Created by ex-Microsoft data scientist Dmitry Petrov, DVC aimed to integrate the best existing software development practices into machine learning operations.

In 2018, Dmitry Petrov together with Ivan Shcheklein, an engineer and entrepreneur, founded Iterative.ai, an MLOps company that continued the development of DVC. Besides DVC, Iterative.ai is also behind open source tools like CML, MLEM, and Studio, the enterprise version of the open source tools.

In June 2020, the Iterative.ai team released DVC 1.0. New features like multi-stage DVC files, run cache, plots, data transfer optimizations, hyperparameter tracking, and stable release cycles were added as a result of discussions and contributions from the community.
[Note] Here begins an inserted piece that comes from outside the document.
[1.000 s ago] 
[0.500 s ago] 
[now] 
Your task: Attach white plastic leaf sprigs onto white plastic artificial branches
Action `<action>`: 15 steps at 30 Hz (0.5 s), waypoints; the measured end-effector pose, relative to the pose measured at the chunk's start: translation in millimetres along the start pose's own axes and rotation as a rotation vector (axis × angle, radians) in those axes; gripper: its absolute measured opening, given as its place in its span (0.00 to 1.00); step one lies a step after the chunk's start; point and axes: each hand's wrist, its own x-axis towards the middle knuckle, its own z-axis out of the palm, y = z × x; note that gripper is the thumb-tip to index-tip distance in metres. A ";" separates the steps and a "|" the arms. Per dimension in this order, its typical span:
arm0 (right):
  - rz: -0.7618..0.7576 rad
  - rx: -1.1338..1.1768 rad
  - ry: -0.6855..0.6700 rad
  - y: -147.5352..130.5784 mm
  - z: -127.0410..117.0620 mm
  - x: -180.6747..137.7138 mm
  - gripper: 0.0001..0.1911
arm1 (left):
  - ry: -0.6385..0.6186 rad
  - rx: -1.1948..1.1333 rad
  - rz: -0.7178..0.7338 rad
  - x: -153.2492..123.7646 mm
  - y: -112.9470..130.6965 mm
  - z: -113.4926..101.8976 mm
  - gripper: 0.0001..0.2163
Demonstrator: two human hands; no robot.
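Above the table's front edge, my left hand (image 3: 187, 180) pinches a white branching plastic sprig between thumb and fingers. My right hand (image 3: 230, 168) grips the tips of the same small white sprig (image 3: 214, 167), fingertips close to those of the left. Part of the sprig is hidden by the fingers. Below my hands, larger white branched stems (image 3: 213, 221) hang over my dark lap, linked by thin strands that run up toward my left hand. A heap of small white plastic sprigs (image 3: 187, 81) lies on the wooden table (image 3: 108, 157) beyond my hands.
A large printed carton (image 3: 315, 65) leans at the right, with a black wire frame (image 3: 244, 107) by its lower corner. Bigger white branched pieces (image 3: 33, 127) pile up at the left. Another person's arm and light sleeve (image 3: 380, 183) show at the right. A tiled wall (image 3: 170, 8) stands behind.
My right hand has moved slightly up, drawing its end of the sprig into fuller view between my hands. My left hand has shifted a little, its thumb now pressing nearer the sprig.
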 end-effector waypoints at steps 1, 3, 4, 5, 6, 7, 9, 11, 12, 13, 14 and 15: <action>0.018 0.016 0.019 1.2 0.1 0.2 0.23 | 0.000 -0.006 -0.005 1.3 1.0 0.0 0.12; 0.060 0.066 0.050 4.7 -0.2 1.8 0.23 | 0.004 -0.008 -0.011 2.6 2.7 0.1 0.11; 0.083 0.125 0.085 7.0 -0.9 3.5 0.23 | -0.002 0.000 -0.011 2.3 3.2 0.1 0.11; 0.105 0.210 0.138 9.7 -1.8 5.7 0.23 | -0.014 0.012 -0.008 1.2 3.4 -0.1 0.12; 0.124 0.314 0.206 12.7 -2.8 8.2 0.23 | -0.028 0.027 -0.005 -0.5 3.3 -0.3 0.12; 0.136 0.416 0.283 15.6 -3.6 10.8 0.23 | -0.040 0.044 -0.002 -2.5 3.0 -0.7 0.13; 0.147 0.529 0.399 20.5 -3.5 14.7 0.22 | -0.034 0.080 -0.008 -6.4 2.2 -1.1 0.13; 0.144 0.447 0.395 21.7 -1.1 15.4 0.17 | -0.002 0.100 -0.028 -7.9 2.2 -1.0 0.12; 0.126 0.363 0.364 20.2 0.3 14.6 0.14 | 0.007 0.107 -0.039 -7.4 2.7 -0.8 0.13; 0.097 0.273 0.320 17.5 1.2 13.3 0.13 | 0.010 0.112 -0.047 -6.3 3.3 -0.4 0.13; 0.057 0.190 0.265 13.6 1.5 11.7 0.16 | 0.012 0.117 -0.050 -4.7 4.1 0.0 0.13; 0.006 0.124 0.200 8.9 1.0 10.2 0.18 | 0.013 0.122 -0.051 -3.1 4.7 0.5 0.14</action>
In March 2021, DVC released DVC 2.0, which introduced ML experiments (experiment management), model checkpoints and metrics logging.

ML experiments: To solve the problem of Git overhead, when hundreds of experiments need to be run in a single day and each experiment run requires additional Git commands, DVC 2.0 introduced the lightweight experiments feature. It allows its users to auto-track ML experiments and capture code changes.
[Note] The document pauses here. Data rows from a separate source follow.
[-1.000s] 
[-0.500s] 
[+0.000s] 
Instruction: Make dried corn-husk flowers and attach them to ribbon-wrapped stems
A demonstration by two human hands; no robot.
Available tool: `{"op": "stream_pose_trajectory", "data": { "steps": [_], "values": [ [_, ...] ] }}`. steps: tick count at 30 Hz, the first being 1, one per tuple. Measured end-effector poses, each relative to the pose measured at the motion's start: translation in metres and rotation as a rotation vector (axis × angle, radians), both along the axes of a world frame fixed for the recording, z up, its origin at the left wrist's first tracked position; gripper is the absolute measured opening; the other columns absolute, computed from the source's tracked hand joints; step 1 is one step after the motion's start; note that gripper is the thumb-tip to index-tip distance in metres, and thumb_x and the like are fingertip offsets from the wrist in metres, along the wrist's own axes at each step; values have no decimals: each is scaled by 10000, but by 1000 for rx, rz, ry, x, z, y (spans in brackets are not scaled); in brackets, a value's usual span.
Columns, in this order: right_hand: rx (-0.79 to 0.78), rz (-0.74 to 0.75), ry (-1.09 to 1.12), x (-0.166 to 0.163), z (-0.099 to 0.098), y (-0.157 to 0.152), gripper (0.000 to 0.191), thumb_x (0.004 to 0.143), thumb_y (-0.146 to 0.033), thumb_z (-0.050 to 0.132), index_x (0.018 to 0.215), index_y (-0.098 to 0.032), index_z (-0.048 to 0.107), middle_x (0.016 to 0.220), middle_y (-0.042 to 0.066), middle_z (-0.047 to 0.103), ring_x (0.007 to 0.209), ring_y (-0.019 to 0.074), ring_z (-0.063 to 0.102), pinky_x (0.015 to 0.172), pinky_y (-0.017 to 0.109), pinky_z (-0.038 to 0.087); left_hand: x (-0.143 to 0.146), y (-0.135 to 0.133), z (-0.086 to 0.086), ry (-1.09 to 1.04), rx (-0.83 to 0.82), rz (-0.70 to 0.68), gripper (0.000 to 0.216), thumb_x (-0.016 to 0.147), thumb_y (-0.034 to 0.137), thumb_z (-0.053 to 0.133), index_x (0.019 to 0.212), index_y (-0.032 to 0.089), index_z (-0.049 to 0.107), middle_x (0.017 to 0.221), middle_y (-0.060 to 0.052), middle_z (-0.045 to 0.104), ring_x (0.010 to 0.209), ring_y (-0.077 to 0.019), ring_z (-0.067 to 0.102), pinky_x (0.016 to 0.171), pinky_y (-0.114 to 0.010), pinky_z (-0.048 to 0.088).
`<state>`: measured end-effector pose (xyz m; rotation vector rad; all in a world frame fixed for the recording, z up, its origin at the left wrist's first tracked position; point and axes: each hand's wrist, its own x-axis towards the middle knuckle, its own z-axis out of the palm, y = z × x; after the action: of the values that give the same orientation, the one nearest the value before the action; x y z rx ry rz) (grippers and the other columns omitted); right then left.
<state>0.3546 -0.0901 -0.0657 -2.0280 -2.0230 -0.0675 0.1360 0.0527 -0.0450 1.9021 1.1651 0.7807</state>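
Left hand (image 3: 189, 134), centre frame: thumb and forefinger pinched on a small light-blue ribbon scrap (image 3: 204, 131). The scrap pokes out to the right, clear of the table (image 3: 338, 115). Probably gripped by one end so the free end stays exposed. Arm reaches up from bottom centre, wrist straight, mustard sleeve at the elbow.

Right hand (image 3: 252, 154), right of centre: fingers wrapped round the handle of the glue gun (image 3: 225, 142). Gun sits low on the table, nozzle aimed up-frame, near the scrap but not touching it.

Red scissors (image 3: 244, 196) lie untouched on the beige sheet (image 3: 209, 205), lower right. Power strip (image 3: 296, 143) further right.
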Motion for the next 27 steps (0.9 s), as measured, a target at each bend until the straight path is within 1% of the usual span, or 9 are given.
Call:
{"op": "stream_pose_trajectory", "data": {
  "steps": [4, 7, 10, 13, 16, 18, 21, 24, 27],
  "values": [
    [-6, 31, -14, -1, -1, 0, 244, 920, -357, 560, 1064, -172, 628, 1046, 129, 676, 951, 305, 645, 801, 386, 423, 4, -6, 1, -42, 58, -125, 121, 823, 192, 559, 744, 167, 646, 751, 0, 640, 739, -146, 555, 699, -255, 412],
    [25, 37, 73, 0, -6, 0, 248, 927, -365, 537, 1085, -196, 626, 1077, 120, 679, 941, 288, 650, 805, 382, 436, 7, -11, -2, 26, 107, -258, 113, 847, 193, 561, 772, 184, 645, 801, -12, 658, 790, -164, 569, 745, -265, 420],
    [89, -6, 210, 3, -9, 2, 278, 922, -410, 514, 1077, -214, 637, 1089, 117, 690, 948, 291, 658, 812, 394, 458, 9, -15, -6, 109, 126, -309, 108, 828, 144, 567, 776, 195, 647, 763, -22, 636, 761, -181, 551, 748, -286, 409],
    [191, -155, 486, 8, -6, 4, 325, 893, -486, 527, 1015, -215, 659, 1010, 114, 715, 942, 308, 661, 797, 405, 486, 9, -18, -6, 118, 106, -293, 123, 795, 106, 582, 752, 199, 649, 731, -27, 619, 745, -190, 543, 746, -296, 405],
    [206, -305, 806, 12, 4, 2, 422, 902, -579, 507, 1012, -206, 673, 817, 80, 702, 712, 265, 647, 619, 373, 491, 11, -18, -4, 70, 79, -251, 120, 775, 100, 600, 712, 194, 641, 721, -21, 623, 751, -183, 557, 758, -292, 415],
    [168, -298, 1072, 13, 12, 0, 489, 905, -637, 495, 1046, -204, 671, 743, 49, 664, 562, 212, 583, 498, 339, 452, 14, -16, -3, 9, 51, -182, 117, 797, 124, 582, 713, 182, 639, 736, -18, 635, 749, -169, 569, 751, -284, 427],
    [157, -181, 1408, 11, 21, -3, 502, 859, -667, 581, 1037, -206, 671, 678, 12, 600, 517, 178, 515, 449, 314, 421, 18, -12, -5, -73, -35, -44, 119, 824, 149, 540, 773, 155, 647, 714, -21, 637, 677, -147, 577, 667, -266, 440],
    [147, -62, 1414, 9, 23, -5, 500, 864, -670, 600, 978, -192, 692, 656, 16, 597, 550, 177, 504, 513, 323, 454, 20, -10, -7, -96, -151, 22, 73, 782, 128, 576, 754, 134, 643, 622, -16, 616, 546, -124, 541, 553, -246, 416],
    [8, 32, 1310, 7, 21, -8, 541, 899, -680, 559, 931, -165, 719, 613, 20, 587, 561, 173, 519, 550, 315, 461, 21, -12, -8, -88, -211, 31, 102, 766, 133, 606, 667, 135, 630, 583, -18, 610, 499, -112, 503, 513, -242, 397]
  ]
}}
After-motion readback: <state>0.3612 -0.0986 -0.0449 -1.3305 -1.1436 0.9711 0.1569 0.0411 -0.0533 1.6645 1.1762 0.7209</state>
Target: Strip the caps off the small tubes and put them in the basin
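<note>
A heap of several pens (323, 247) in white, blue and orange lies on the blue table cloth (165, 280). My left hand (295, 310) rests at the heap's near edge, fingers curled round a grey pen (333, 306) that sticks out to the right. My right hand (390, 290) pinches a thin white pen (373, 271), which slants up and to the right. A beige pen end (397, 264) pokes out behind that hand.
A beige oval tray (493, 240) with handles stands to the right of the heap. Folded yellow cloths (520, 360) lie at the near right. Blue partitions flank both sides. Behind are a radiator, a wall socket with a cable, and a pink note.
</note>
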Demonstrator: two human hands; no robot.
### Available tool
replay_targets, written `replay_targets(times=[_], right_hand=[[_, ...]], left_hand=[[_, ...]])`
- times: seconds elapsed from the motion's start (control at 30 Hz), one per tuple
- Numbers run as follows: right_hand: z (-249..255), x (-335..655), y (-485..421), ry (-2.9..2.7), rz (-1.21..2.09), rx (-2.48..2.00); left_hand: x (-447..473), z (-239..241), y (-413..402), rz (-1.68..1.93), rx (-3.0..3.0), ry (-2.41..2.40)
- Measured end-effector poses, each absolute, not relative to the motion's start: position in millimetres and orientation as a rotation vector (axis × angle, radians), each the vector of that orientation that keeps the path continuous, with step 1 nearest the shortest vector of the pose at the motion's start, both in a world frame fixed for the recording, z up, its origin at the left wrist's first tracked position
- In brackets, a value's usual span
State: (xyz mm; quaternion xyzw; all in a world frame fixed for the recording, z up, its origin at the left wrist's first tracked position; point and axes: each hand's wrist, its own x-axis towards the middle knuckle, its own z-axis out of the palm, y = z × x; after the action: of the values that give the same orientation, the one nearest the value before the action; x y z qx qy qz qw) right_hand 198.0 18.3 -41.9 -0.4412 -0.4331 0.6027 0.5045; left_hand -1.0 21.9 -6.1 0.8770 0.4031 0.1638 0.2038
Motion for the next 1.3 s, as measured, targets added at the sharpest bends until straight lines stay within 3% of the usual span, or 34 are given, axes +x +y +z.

This eliminated the dependence upon additional services by saving data versions as metadata in Git, as opposed to relegating it to external databases or APIs.
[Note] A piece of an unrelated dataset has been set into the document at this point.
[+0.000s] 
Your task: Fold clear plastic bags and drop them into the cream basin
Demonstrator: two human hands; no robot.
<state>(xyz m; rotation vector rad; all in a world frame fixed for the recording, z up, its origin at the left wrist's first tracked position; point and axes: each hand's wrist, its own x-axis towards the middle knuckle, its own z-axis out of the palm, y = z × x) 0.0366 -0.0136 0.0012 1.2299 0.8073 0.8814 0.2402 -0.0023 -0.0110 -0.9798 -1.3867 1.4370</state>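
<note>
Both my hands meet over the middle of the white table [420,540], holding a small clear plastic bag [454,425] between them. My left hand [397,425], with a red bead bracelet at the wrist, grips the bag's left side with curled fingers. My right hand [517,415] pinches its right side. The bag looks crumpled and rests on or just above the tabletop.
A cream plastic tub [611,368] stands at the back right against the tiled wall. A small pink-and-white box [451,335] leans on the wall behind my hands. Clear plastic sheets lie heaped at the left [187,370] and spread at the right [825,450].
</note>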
ML model checkpoints versioning: The new release also enables versioning of all checkpoints with corresponding code and data.

Metrics logging: DVC 2.0 introduced a new open-source library DVC-Live that would provide functionality for tracking model metrics and organizing metrics in a way that DVC could visualize with navigation in Git history.

In June 2023, DVC 3.0 marked a major architectural and compatibility update for DVC. The release introduced a new data hashing and storage model in which file contents are hashed directly, eliminating prior normalization of CRLF line endings. As a result, new DVC 3.x outputs are stored in a revised cache and remote layout, while data created with DVC 2.x remains readable. To support transitions, a cache migration command was added.

DVC 3.0 also removed several long-deprecated features and commands to simplify the system and align with modern pipeline usage. These included legacy experiment commands, checkpoint support, use of .dvc files as pipeline stages, and older plotting, metrics, and CLI flag formats. Pipeline definitions were further consolidated around dvc.yaml, and multiple command and option removals reflected a broader cleanup of the command-line interface.

Overall, the 3.0 release emphasized long-term consistency, clearer abstractions, and a streamlined user experience, while preserving backward access to existing datasets.

In November 2025, lakeFS announced that it had acquired DVC, including its associated extensions including the DVC Extension for VS Code and DVCLive.

== Alternative solutions to DVC ==
There are several open source projects that provide similar data version control capabilities to DVC, such as: Git LFS, Dolt, Nessie, and lakeFS. These projects vary in their fit to the different needs of data engineers and data scientists such as: scalability, supported file formats, support in tabular data and unstructured data, volume of data that are supported, and more.